Extracted records:
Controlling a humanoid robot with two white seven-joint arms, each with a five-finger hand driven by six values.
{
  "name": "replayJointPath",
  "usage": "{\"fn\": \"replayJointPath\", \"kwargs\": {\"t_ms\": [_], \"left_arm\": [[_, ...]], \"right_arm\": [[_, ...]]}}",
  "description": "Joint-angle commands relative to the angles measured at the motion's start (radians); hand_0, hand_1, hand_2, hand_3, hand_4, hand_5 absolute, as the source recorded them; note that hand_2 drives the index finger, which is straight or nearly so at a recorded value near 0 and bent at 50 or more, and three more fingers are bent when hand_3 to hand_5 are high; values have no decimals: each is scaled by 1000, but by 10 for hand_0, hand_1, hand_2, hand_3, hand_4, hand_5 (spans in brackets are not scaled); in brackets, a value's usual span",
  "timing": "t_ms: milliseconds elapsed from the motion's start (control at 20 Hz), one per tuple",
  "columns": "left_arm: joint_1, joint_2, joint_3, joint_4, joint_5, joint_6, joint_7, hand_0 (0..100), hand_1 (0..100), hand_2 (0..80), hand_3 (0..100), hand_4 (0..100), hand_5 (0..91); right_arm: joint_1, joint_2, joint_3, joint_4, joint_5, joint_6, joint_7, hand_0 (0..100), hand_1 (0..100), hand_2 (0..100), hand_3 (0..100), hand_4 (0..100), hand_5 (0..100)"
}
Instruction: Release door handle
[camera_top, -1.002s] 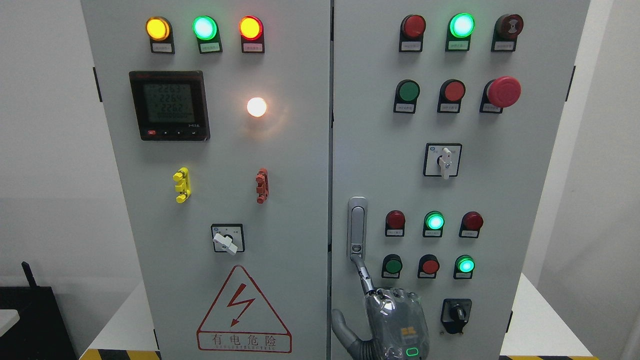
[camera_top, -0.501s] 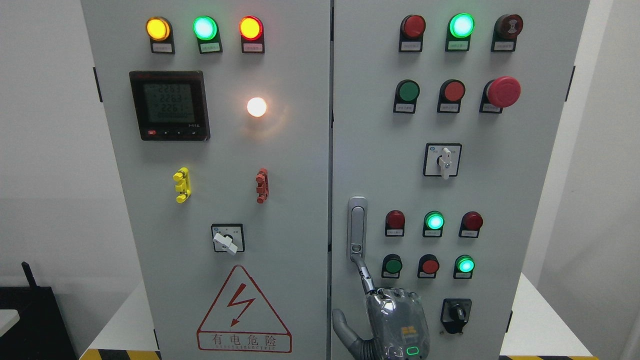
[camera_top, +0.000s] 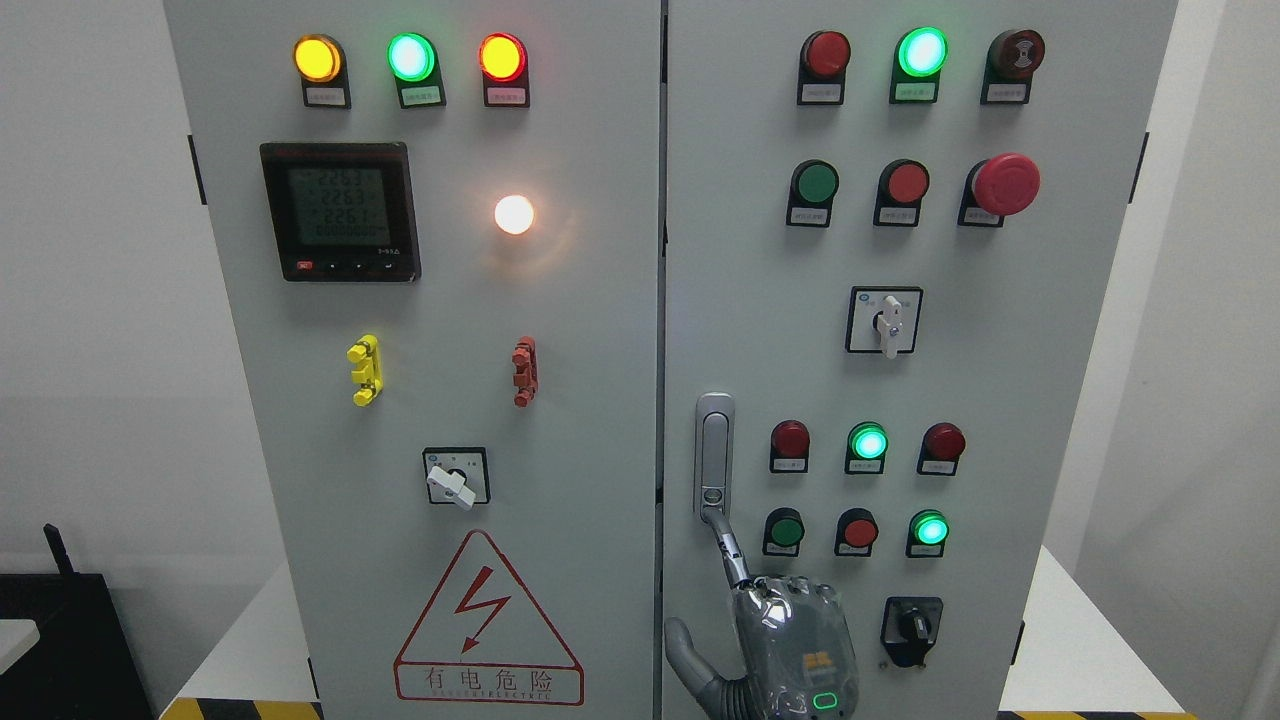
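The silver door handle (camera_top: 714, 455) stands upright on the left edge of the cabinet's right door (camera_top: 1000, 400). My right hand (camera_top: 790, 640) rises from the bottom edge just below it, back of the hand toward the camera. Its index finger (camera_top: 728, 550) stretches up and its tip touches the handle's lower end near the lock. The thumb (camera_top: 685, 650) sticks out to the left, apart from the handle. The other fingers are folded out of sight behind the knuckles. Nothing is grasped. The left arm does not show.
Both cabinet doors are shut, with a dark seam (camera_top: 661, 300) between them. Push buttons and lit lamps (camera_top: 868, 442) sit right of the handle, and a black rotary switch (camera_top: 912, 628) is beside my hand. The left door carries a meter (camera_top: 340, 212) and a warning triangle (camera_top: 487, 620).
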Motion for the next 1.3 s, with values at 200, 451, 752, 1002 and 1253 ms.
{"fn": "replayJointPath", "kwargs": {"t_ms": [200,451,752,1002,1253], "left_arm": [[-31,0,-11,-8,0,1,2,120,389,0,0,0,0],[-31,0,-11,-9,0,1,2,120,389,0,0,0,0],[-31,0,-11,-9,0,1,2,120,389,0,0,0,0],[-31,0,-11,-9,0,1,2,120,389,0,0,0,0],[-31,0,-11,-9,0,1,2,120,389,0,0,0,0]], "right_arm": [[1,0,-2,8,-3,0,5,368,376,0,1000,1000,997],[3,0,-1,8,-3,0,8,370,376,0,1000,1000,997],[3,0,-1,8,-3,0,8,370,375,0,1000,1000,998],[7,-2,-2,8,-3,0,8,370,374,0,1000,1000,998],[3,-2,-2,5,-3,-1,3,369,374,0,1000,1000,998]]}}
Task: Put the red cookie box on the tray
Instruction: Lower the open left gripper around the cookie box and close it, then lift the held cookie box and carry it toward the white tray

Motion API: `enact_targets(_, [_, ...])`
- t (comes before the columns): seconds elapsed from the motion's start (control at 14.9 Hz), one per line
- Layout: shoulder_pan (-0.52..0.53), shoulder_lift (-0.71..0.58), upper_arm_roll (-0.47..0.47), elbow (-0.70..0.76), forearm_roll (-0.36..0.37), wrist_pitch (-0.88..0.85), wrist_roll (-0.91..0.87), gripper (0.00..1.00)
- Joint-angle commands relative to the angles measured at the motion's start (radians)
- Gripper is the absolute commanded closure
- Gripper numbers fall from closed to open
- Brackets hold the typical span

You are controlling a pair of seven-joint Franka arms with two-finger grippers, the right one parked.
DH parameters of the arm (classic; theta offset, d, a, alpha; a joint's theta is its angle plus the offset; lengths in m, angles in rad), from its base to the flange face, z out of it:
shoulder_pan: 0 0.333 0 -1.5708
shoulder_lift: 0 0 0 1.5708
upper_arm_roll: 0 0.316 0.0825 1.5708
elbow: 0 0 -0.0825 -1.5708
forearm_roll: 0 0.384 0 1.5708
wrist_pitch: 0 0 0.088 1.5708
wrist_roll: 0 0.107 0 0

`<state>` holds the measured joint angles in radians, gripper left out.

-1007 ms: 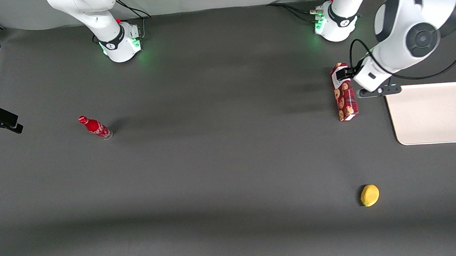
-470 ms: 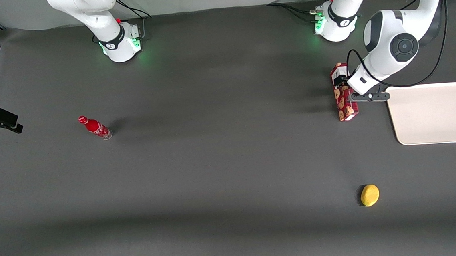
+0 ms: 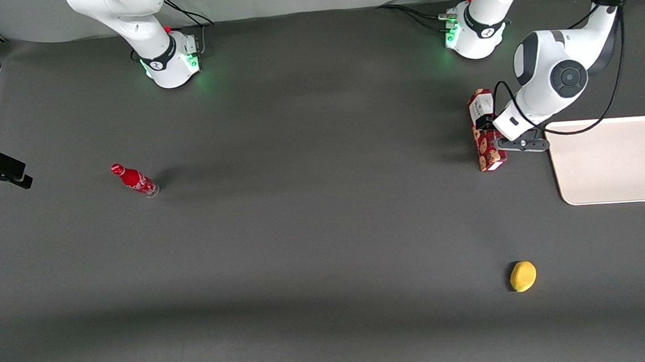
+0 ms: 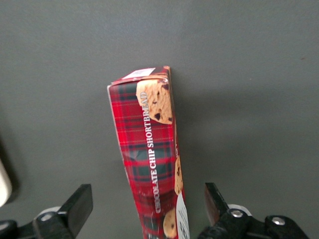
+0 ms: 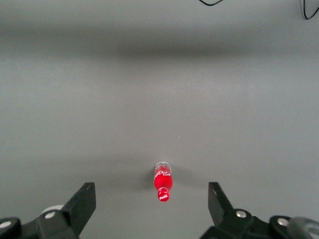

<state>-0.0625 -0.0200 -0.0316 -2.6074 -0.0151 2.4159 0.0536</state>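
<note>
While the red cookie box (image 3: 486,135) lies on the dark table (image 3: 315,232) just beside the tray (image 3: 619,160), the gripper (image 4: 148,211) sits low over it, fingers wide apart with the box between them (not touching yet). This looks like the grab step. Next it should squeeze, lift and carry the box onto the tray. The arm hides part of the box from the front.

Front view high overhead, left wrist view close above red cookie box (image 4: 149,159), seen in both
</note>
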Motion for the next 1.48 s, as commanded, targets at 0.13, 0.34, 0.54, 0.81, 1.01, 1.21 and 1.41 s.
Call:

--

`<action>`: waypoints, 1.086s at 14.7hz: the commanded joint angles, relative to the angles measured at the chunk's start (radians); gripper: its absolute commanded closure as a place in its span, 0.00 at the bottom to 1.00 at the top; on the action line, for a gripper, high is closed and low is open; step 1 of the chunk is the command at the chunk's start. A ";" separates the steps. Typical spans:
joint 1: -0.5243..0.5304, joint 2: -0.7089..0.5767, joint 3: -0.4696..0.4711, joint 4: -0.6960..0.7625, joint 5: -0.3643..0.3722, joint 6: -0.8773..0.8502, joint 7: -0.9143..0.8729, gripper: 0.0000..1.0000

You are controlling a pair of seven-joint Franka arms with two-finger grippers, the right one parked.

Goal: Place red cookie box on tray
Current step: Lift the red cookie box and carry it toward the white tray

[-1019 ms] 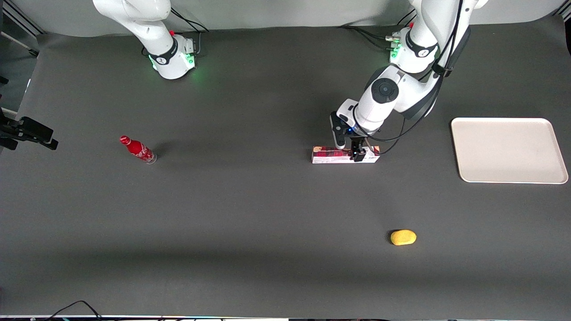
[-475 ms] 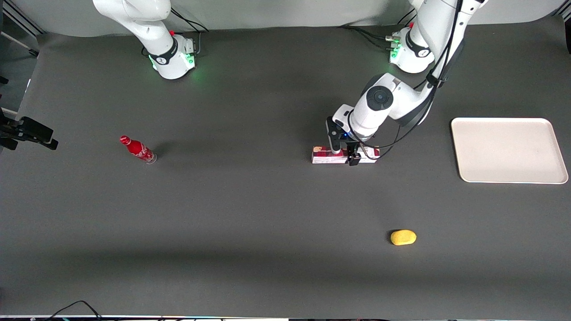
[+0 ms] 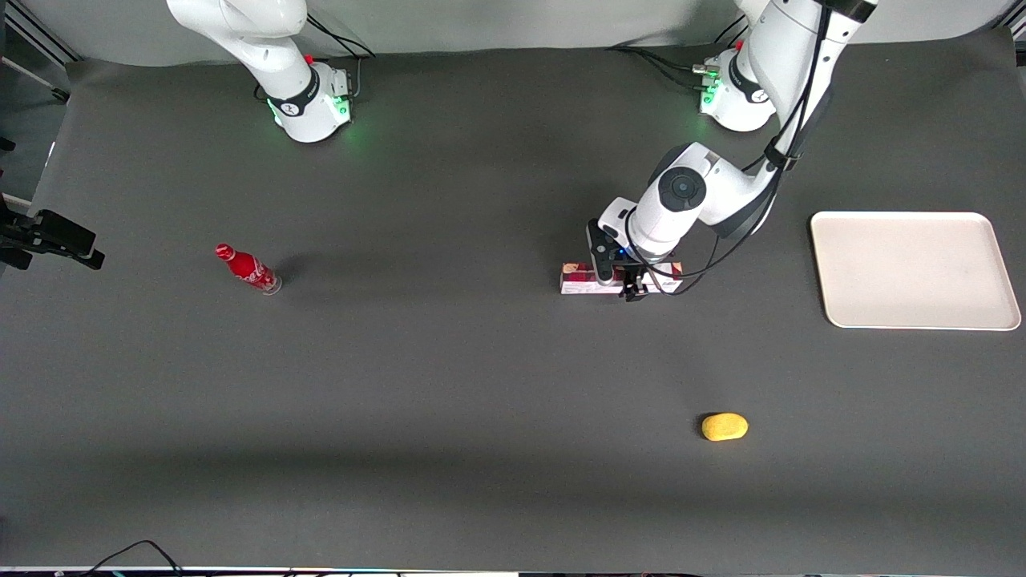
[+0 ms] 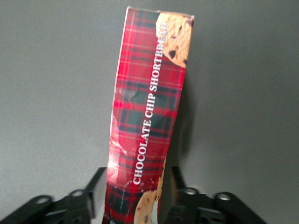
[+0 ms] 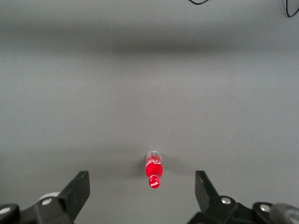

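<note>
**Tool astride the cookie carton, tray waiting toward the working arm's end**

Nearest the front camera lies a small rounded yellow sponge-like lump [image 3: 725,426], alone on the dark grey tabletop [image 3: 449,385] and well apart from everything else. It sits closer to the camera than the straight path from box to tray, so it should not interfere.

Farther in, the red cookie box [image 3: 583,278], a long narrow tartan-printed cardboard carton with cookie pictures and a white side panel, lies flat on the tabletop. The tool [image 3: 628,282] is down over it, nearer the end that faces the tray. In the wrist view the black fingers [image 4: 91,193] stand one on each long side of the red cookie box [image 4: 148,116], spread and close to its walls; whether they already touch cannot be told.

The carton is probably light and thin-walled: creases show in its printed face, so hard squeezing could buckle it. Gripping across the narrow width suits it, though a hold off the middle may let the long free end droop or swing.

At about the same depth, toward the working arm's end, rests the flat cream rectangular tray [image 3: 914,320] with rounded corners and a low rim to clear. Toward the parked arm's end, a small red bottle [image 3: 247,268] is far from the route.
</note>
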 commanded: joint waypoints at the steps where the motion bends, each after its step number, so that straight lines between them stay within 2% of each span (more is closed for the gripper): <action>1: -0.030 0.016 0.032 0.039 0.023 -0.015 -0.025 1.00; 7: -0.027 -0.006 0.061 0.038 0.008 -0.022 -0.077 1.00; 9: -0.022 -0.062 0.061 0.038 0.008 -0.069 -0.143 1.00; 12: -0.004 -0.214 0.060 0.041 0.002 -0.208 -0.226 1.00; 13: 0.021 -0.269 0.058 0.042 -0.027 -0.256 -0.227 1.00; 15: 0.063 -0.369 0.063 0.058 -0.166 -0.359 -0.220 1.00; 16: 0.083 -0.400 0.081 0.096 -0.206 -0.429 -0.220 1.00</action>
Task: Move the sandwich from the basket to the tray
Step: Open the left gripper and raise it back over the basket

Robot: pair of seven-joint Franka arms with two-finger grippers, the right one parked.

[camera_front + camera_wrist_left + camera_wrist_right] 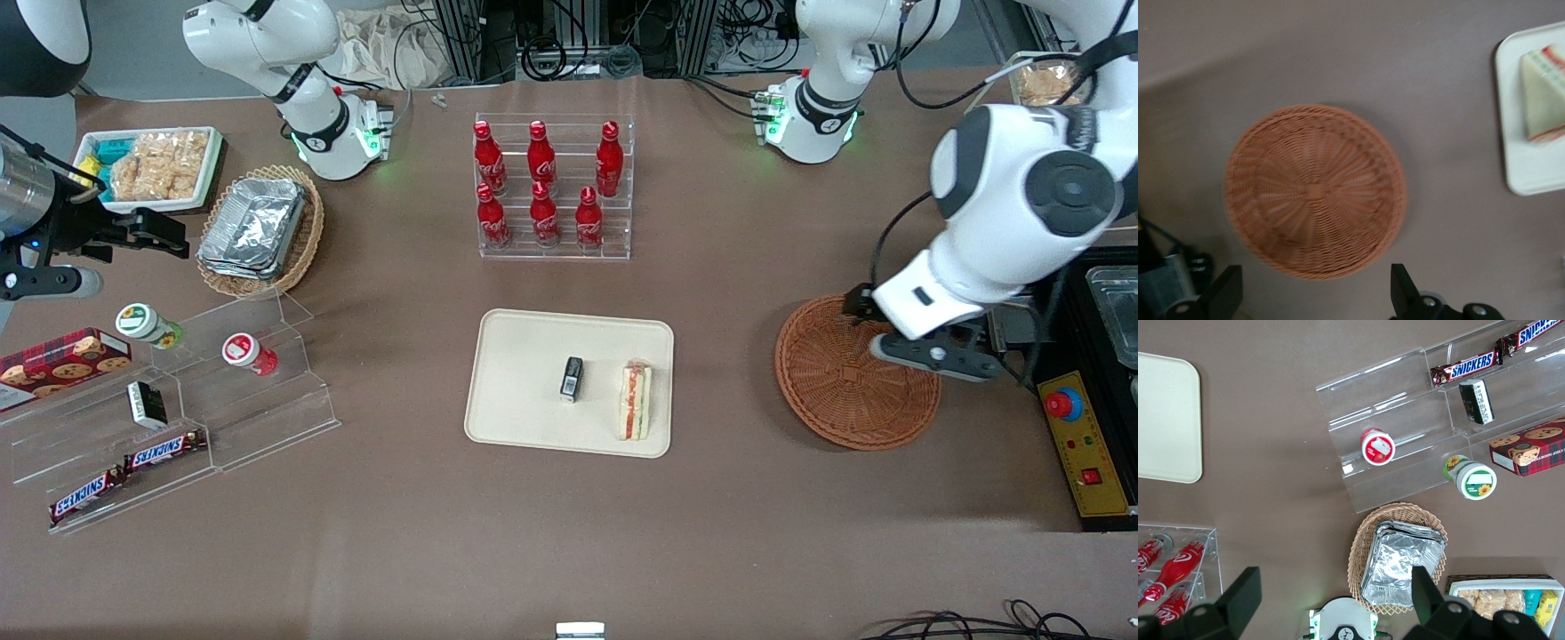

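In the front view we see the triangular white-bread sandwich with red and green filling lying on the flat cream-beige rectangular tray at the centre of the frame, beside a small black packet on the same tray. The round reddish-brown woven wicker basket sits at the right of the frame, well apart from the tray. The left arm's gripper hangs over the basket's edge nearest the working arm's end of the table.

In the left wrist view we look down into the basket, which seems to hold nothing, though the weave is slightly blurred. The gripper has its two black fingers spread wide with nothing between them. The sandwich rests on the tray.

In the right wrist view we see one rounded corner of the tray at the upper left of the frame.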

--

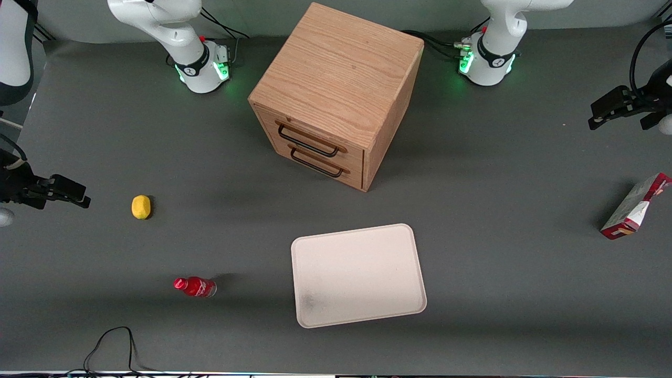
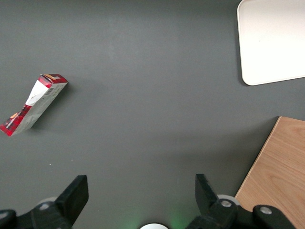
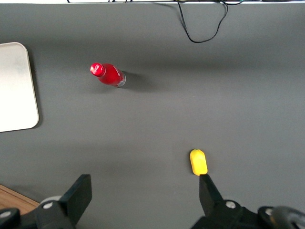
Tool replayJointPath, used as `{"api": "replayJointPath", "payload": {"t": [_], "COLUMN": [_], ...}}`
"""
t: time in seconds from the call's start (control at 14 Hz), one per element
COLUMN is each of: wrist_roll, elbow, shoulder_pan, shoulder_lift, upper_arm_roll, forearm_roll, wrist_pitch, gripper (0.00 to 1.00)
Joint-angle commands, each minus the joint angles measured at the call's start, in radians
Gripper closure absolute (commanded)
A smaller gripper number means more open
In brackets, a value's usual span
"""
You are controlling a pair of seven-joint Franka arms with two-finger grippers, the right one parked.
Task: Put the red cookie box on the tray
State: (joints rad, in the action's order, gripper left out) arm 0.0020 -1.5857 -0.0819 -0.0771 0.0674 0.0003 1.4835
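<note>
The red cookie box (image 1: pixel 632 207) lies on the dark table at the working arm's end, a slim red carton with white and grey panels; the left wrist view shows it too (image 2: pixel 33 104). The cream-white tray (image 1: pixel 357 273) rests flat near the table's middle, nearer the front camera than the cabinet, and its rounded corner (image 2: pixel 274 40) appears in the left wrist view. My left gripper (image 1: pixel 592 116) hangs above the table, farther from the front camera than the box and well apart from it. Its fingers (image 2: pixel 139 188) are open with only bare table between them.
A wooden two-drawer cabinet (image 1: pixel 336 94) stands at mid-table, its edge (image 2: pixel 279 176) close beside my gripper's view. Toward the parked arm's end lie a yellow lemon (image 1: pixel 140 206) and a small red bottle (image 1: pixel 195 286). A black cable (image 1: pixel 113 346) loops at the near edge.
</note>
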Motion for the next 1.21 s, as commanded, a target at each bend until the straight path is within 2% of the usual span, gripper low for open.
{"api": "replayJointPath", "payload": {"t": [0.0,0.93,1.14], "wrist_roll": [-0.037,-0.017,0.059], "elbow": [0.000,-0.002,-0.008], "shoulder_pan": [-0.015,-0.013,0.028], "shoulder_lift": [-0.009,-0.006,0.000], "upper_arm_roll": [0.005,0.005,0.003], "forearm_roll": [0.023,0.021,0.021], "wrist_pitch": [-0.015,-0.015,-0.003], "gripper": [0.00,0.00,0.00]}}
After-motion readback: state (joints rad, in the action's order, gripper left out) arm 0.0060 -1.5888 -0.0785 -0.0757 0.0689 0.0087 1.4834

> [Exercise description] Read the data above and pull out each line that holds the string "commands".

> [Solution]
  "description": "Joint-angle commands relative to the angles measured at the motion's start (radians); hand_0, hand_1, hand_2, hand_3, hand_4, hand_5 absolute, as the source recorded them; note that hand_2 drives the index finger, which is straight or nearly so at a recorded value near 0 and bent at 50 or more, and three more fingers are bent when hand_3 to hand_5 are high; values have no decimals: each is scaled by 1000, but by 10 for hand_0, hand_1, hand_2, hand_3, hand_4, hand_5 (spans in brackets are not scaled); in brackets, a value's usual span",
- Joint-angle commands relative to the angles measured at the motion's start (radians)
Joint-angle commands, each minus the joint angles measured at the call's start, in radians

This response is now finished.